These situations will happen again, and I'd like to know what I can do about it. XIC deals with the problem by limiting exposure to one company to 10%. But that really doesn't address the problem. If Nortel was doing well, had a P/E ratio of 11 and was 36.5% of the TSE Composite, I'd like that very much. Any suggestions would be appreciated.
The Japanese stock market and Nortel (and to some extent the whole TSE 300) were overvalued. In both cases, it was obvious that future returns would not be good. In both cases, index investors faced a bleak future until valuations reached rational levels.
These situations will happen again, and I'd like to know what I can do about it. XIC deals with the problem by limiting exposure to one company to 10%. But that really doesn't address the problem. If Nortel was doing well, had a P/E ratio of 11 and was 36.5% of the TSE Composite, I'd like that very much. Any suggestions would be appreciated.
It's easy to be smart in retrospect. What's the alternative? Did most fund managers who realized NT is overvalued outperform the index fund consistently?
Not to sing my own praises too much, but I did short Nortel in the proportion that I was holding it in XIU and other Canadian index funds; of course I did not capture the whole move down as I started the short at $102, watched it go up to $110, then covered my short in 3 tranches at $70, $50 and $30. So you can still say I was stupid enough to buy it (back) at an average price of $50, when I could have let it disintegrate to bankruptcy. As usual, YMMV, but this is a possible answer to your query - you don't like the index, you cook your own adjustments.
Not to sing my own praises too much, but I did short Nortel in the proportion that I was holding it in XIU and other Canadian index funds; of course I did not capture the whole move down as I started the short at $102, watched it go up to $110, then covered my short in 3 tranches at $70, $50 and $30. So you can still say I was stupid enough to buy it (back) at an average price of $50, when I could have let it disintegrate to bankruptcy. As usual, YMMV, but this is a possible answer to your query - you don't like the index, you cook your own adjustments.

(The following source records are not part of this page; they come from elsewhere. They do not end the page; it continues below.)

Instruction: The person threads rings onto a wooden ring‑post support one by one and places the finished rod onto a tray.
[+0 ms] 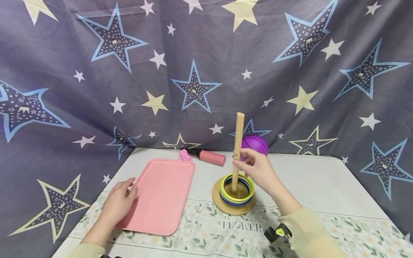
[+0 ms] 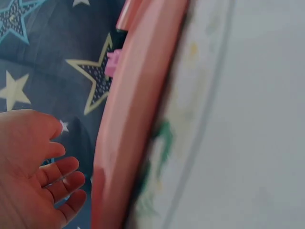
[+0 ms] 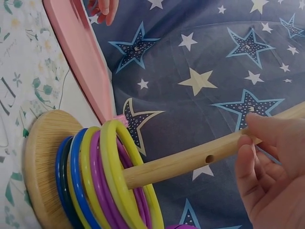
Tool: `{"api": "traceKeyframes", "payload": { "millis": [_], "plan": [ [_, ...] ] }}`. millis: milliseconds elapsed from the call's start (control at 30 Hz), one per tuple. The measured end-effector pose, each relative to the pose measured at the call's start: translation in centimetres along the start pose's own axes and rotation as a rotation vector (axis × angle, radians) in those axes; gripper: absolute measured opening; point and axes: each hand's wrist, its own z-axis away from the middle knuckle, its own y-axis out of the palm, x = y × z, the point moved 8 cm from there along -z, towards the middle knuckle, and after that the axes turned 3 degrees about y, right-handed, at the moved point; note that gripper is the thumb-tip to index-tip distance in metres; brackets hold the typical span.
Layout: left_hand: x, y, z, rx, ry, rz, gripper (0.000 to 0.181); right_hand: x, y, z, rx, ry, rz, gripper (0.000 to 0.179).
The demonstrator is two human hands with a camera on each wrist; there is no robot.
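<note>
A round wooden base [image 1: 222, 206] carries an upright wooden post [image 1: 239, 132]. Stacked rings circle the foot of the post, with a yellow ring [image 1: 251, 195] on top. Purple rings [image 3: 97, 167] and blue rings [image 3: 76, 162] show below it in the right wrist view. My right hand [image 1: 259, 170] pinches the post between thumb and fingers, above the rings. Over the left edge of a pink tray [image 1: 161, 197] is my left hand [image 1: 119, 200], its fingers loosely bent and holding nothing. Whether it touches the tray I cannot tell.
Behind the post sits a purple ball [image 1: 258, 143]. A pink hand pump [image 1: 212, 157] and a small pink object [image 1: 185, 155] lie at the table's back edge. A star-patterned curtain [image 1: 206, 50] hangs behind the table, which has a floral cloth band [image 1: 203, 229].
</note>
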Motion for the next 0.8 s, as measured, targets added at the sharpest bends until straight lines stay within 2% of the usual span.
{"api": "traceKeyframes", "payload": {
  "millis": [300,800],
  "plan": [
    [2.5,0.9,0.7,0.090,-0.064,-0.010,0.052,-0.1,0.3,0.0,0.000,-0.007,-0.025,0.019],
    [3.7,1.2,0.9,0.062,-0.011,0.000,0.040,1.1,0.6,-0.3,0.007,-0.046,0.019,0.019]
  ]
}}
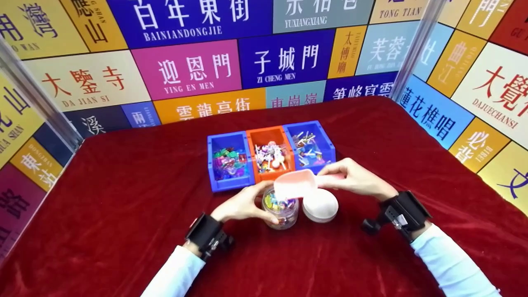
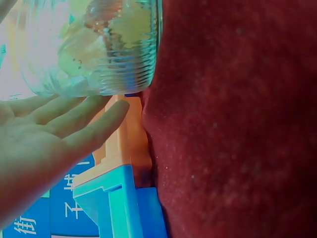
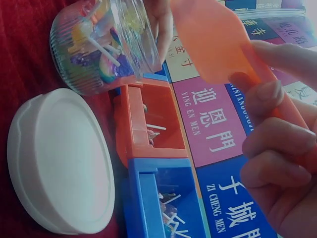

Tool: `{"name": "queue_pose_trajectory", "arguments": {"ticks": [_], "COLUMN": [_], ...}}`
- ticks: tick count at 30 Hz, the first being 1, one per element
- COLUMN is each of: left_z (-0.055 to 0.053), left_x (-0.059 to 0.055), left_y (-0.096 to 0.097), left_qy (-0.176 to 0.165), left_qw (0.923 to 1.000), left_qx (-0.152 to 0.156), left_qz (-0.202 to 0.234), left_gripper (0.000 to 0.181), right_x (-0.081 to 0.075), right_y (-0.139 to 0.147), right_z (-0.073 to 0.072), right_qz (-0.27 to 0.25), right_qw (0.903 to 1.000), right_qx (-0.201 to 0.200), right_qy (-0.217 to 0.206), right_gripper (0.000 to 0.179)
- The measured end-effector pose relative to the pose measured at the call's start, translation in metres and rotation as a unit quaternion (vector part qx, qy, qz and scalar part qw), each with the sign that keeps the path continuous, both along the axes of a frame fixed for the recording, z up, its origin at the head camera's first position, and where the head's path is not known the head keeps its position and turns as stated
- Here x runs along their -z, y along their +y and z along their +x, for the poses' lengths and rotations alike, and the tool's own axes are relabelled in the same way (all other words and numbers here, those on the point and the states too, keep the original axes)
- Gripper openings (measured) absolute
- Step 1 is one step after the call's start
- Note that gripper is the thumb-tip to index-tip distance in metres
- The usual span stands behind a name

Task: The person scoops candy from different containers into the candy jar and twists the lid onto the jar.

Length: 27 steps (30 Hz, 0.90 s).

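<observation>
My left hand holds a clear ribbed jar from its left side, thumb across the near wall. The jar stands upright and has colourful small charms inside, some on white sticks. My right hand grips a pink scoop by its handle, with the scoop's head tilted over the jar's mouth. In the right wrist view, the scoop is beside the jar's rim and its outer face shows. A white round lid lies just right of the jar, below the right hand.
Behind the jar, three joined bins stand in a row: a blue bin with gem-like pieces, an orange bin and another blue bin with stick charms. Dark red cloth covers the table. Printed panels rise behind.
</observation>
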<state>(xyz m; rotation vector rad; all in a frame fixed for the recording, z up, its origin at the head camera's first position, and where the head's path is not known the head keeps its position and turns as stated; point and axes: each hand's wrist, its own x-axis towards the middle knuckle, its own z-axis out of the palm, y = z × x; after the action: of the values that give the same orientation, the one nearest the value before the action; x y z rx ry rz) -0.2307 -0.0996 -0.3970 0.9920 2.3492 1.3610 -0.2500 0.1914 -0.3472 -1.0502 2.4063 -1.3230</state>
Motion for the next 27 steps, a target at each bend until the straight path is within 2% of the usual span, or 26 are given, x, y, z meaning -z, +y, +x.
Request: {"name": "queue_pose_trajectory", "arguments": {"ticks": [6, 8, 13, 20, 23, 27], "left_z": [0.0, 0.0, 0.0, -0.001, 0.0, 0.001], "left_x": [0.001, 0.002, 0.001, -0.002, -0.003, -0.004], "left_y": [0.0, 0.001, 0.003, 0.003, 0.004, 0.004], "left_qy": [0.046, 0.048, 0.025, 0.035, 0.045, 0.056], "left_qw": [0.9986, 0.9983, 0.9987, 0.9973, 0.9962, 0.9945], "left_qx": [-0.006, -0.01, -0.02, -0.02, -0.02, -0.019], "left_qz": [-0.026, -0.034, -0.04, -0.061, -0.071, -0.086], "left_gripper": [0.081, 0.079, 0.078, 0.078, 0.079, 0.08], "right_x": [-0.012, -0.017, -0.022, -0.014, -0.017, -0.008], "right_y": [-0.004, -0.006, -0.008, -0.005, -0.007, -0.004], "right_z": [0.01, 0.014, 0.018, 0.012, 0.015, 0.01], "right_qz": [0.008, 0.009, 0.019, 0.027, 0.027, 0.033], "right_qw": [0.9999, 0.9998, 0.9996, 0.9989, 0.9986, 0.997], "right_qx": [-0.013, -0.017, -0.013, -0.017, -0.018, -0.017], "right_qy": [0.003, 0.007, 0.014, 0.036, 0.043, 0.068], "right_gripper": [0.015, 0.015, 0.016, 0.015, 0.015, 0.014]}}
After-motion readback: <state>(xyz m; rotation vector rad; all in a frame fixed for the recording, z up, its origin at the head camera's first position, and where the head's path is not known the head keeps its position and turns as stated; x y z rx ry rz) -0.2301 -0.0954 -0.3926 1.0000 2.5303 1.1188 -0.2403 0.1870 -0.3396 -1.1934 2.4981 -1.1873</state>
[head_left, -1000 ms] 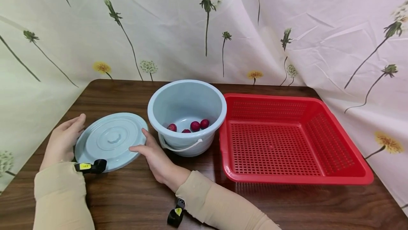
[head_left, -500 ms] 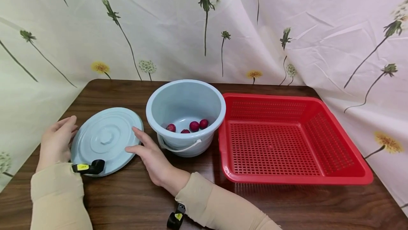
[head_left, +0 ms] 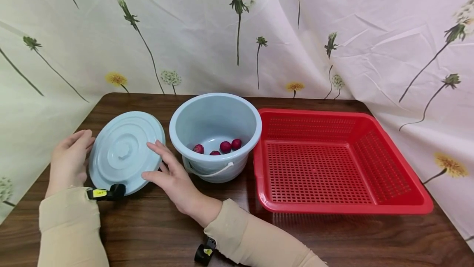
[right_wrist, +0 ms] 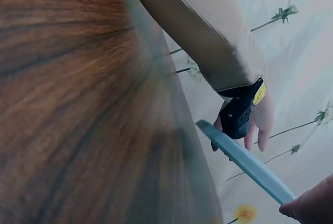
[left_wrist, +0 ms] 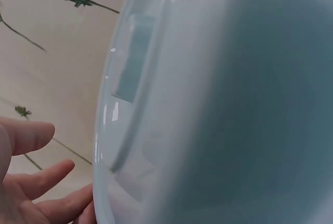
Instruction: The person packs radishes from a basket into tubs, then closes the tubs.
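Note:
A round pale blue lid (head_left: 126, 152) with a low knob is held tilted between the two hands, its top facing the head camera. The right hand (head_left: 177, 182) grips its right edge, thumb and one finger over the top and other fingers behind. At the opposite edge, the left hand (head_left: 70, 162) has its fingers loosely extended; in the left wrist view fingertips (left_wrist: 86, 195) touch the rim while others stand apart from it. A matching blue bucket (head_left: 216, 135) with a white handle stands right of the lid, several small dark red round things (head_left: 226, 147) inside.
A red perforated plastic basket (head_left: 346, 208) sits right of the bucket on the dark wooden table (head_left: 148, 234). Behind the table hangs a white cloth (head_left: 207, 45) printed with dandelions. A black camera (head_left: 107, 193) on the left wrist overlaps the lid's near edge.
The lid first shifted slightly left, then rose and tipped up more steeply, its far edge now higher. The right fingers moved further over it. Bucket and basket have stayed put.

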`<state>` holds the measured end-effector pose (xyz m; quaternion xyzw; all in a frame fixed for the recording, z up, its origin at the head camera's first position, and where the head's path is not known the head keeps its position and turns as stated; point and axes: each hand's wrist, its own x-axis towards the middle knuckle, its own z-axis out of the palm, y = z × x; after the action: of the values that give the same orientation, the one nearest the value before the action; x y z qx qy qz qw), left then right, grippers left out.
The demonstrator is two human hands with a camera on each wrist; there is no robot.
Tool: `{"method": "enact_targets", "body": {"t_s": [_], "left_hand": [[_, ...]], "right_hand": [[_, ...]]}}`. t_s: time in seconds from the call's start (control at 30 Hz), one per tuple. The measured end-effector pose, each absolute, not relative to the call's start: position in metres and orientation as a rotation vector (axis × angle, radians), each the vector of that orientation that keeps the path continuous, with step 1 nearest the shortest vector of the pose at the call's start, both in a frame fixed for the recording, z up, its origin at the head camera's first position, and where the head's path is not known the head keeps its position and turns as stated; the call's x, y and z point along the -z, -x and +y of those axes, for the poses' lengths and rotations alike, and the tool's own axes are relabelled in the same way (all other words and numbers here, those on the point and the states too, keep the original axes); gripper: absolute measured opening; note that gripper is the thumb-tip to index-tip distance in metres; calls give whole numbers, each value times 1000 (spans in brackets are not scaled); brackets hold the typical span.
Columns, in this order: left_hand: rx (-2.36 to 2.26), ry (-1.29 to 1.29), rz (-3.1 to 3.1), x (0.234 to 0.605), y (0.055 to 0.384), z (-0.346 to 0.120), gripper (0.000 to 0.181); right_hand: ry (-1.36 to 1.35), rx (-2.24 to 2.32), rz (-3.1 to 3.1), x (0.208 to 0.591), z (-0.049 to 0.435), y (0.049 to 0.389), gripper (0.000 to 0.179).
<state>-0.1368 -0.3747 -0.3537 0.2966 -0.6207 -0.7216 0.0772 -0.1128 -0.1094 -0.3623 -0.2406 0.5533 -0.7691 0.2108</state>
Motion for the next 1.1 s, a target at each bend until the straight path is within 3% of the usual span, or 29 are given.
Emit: {"method": "enact_targets", "body": {"t_s": [0.47, 0.7, 1.1], "left_hand": [[2211, -696, -1671, 337, 141, -359, 75], [2173, -720, -1593, 319, 137, -347, 58], [2144, -618, -1407, 296, 135, -327, 38]], "right_hand": [[1061, 1882, 2091, 349, -94, 102, 57], [1321, 1811, 2236, 336, -88, 95, 61], [1401, 1854, 2276, 311, -68, 86, 67]]}}
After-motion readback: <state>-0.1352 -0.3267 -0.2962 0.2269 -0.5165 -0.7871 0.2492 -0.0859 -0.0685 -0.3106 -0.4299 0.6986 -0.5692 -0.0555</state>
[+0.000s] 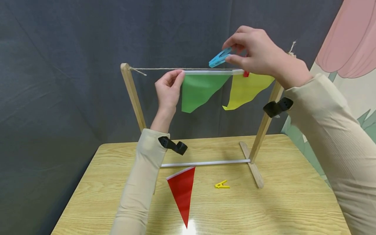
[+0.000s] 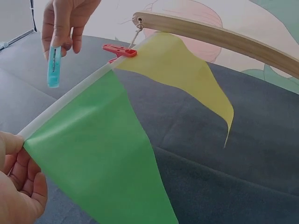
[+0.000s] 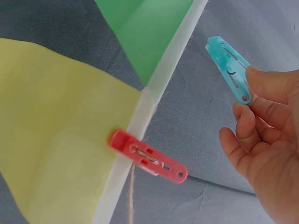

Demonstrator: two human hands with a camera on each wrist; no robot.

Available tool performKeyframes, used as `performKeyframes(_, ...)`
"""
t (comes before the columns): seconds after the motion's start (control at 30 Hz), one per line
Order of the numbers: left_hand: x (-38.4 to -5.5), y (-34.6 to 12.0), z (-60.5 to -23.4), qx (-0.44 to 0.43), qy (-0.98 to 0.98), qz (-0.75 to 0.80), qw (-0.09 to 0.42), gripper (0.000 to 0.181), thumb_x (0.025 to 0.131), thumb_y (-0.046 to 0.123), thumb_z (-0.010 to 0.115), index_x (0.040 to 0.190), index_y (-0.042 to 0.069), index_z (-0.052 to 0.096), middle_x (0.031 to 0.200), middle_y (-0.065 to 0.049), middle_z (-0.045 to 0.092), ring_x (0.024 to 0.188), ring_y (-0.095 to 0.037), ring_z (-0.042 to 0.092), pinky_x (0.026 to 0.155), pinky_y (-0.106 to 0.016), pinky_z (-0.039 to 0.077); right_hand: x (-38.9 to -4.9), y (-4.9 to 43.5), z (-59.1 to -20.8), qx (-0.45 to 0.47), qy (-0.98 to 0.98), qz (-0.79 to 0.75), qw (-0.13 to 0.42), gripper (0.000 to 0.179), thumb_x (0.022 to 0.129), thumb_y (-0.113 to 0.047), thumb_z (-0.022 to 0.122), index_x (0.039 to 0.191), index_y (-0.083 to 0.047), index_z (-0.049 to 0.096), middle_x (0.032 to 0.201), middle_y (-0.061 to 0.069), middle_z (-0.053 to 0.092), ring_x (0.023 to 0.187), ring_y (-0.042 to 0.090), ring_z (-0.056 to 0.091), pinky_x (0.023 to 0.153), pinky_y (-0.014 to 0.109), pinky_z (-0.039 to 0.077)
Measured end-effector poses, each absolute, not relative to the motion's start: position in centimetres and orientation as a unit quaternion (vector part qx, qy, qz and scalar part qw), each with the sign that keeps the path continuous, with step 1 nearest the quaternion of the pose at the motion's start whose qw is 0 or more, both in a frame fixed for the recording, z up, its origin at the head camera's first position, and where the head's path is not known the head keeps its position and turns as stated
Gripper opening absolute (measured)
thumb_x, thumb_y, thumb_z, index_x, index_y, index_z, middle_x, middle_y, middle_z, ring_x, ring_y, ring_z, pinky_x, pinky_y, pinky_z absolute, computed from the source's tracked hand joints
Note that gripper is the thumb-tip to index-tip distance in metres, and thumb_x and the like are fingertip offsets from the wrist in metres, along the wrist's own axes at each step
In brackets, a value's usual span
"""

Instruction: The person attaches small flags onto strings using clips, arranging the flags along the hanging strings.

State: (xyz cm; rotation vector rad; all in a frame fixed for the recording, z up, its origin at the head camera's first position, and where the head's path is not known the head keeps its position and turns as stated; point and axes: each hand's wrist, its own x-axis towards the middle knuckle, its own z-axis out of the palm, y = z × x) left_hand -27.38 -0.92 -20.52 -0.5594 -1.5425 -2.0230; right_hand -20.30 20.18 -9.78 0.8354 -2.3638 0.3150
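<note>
My left hand (image 1: 168,89) pinches the left top corner of a green pennant (image 1: 202,88), holding its white top band along a string (image 1: 158,69). Between thumb and fingers of my right hand (image 1: 255,50) is a blue clothespin (image 1: 219,58), above the string and apart from the pennant. A yellow pennant (image 1: 248,89) hangs to the right, its white band meeting the green one's. A red clothespin (image 3: 148,156) grips the yellow pennant's band near that meeting point. In the left wrist view the blue clothespin (image 2: 54,67) points downward.
Wooden posts (image 1: 133,94) hold the string at both ends, and a white rod (image 1: 205,163) joins them low down. On the table (image 1: 282,209) lie a red pennant (image 1: 182,194) and a yellow clothespin (image 1: 222,185). A dark curtain (image 1: 73,81) hangs behind.
</note>
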Motion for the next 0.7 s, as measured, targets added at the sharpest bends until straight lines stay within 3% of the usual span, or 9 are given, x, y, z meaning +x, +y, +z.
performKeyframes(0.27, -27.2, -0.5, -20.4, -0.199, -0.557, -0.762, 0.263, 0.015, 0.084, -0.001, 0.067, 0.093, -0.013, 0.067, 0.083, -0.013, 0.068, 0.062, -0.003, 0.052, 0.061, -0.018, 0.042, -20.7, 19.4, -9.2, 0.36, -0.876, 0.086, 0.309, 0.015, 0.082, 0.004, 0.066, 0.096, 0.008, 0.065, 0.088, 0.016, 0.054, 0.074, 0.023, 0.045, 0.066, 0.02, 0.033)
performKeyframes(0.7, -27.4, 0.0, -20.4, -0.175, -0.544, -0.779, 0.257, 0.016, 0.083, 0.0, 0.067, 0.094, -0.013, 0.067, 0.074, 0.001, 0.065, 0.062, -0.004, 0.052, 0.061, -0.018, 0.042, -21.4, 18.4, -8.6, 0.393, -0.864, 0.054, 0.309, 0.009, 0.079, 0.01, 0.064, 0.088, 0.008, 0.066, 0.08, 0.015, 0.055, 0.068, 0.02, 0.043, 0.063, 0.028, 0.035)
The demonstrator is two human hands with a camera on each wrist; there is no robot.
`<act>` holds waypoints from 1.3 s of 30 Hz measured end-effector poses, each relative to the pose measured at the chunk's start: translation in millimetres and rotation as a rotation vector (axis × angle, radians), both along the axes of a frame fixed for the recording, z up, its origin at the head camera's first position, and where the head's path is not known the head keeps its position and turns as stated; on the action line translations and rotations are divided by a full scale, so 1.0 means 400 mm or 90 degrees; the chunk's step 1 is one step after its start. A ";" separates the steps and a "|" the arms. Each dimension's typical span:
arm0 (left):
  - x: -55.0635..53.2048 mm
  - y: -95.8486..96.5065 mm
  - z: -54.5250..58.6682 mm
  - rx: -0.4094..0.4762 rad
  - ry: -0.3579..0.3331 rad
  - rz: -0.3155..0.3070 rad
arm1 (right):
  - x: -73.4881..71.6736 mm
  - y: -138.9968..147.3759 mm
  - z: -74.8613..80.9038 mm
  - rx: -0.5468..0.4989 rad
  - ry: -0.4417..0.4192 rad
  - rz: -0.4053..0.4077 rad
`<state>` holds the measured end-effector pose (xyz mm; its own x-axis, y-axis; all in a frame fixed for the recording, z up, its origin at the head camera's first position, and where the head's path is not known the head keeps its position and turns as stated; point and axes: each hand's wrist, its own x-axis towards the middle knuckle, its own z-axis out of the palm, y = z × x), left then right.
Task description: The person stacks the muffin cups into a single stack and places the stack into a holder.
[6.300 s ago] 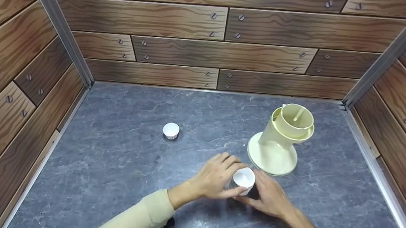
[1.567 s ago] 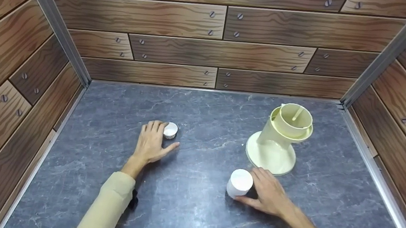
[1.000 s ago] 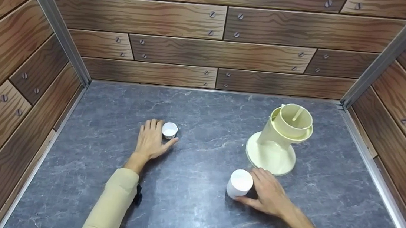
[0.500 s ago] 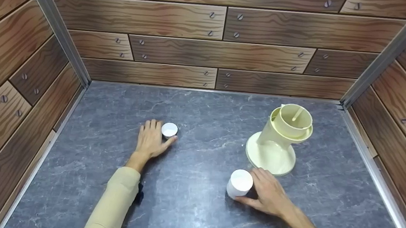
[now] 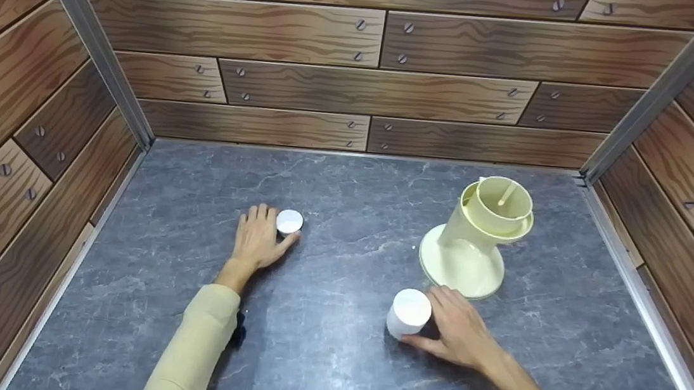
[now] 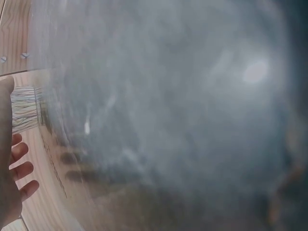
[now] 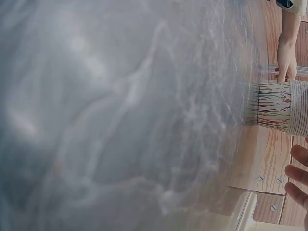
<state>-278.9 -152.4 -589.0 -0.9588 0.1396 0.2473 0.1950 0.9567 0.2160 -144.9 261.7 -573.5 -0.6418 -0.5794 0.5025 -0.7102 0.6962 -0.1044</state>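
Observation:
My left hand point(image 5: 257, 237) holds a small white paper cup point(image 5: 289, 222), fingers along its left side and thumb at its near side. In the left wrist view, the cup's coloured wavy lines point(image 6: 24, 109) show between thumb and fingers. My right hand point(image 5: 455, 326) curls round a taller white stack of paper cups point(image 5: 406, 318), thumb at its near base and fingers behind. The right wrist view shows the stack's wavy-lined side and nested rims point(image 7: 298, 108). Both the cup and the stack stand upright on the table.
A pale yellow stand point(image 5: 465, 260) with a round base and a wide open tube on top stands beyond my right hand. Wood-patterned walls point(image 5: 357, 88) enclose the dark marbled tabletop point(image 5: 347, 189) at the back and both sides.
My left hand has left the stack at the right, reached the small cup at the left and closed round it. My right hand has stayed at the stack.

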 end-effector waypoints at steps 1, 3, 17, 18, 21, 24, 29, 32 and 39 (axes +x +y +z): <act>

I disagree with the comment that you had to be smart to notice that Nortel and the Japanese stock market were overpriced. Read books from Bogle/Bernstein/Malkiel, and you know that a P/E ratio of greater than 60 means poor future returns.
I agree with you that shorting a stock or market is a way around this. Even for sophisticated investors though, shorting is not easy. One can't predict how long a bubble will last. And for novice investors such as myself, they should stay away from shorting.
"What's the alternative?" That is my question. XIC has one solution, and you have another. What other alternatives are there?
I agree with you that shorting a stock or market is a way around this. Even for sophisticated investors though, shorting is not easy. One can't predict how long a bubble will last. And for novice investors such as myself, they should stay away from shorting.
"What's the alternative?" That is my question. XIC has one solution, and you have another. What other alternatives are there?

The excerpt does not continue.